Both of my toilets are working perfectly though.

  • Your toilets work because you keep a jug of water next to them to pour directly into the bowl to flush it, because you disconnected the toilet tank. You've decided that a tool that tries to remove waste shouldn't also intake water. After all, intakes have failed in the past and flooded houses.

    Better to do that part by hand to be on the safe side.

    This is the nature of desktop UI. Your argument for purity of function is sound, but users want their desktop UI to read images for thumbnails and previews anyway because an image file means more to them, semantically, than a pile of inscrutable bits inside a file pointer. Desktops, over time, become a junk drawer of the features "most users want" for "controlling their computer" in the space between dedicated programs.

  • file-picker is a GUI tool whose language is visual instead of text. If ls must do text processing and formatting to output that colorful list, so too must file-picker do image processing to complete its function.

The writer seems willingly disingenuous. Not having a feature isn't the same as having a bug. The software is behaving exactly as designed. Do you say that older versions of windows develop "bugs" as soon as a newer version adds a new feature? Of course not.

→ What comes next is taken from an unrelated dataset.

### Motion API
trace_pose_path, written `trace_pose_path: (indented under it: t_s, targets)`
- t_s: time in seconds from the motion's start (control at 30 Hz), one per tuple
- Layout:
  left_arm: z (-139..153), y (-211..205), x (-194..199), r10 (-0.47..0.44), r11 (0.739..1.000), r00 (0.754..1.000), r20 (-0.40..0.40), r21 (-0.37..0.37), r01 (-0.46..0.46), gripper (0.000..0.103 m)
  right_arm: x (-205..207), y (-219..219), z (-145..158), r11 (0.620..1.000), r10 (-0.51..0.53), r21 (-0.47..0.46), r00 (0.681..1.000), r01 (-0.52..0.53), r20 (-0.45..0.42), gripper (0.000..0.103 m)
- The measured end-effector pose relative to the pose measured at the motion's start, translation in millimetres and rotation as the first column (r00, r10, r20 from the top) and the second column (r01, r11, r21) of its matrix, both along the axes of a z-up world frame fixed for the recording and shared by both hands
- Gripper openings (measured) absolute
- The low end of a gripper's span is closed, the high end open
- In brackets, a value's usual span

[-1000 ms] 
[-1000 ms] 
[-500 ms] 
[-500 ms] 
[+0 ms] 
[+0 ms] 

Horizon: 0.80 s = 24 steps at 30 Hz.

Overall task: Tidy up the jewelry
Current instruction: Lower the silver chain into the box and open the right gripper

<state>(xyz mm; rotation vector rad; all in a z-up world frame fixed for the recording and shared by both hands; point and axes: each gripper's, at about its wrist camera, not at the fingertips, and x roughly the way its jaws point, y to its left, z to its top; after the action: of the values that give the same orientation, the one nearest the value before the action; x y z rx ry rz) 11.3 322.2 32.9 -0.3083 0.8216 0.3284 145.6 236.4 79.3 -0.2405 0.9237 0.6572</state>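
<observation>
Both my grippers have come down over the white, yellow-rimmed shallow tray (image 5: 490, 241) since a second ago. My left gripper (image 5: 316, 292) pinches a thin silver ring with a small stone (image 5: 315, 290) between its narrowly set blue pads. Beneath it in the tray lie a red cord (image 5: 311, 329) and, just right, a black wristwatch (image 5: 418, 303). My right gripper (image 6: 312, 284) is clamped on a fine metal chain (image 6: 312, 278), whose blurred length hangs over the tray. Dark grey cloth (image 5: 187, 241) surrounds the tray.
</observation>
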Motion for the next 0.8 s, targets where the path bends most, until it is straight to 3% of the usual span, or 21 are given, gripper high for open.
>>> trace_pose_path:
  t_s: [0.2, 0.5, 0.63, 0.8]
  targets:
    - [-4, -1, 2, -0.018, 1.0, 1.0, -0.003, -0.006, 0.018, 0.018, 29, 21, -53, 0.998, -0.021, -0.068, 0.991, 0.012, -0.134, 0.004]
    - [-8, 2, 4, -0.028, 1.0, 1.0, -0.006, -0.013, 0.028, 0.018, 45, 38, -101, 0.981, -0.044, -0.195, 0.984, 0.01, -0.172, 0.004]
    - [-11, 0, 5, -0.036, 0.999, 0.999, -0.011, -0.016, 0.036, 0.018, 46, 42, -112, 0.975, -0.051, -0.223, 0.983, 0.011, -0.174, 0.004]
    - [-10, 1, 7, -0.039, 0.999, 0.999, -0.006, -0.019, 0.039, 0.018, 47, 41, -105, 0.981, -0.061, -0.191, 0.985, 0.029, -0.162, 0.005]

I agree with the conclusion though, these little missing conveniences add up to a worse experience for converts. I understand open source apps choosing not to do things exactly the same way as proprietary solutions, but we at least need something as good.

That said, it has always been the case that if a feature didn't exist in the pile of software that was freely and openly provided to you, you would either contribute the feature yourself or just go elsewhere. So the bounty would have sufficed, there is no point in being a shithead about it.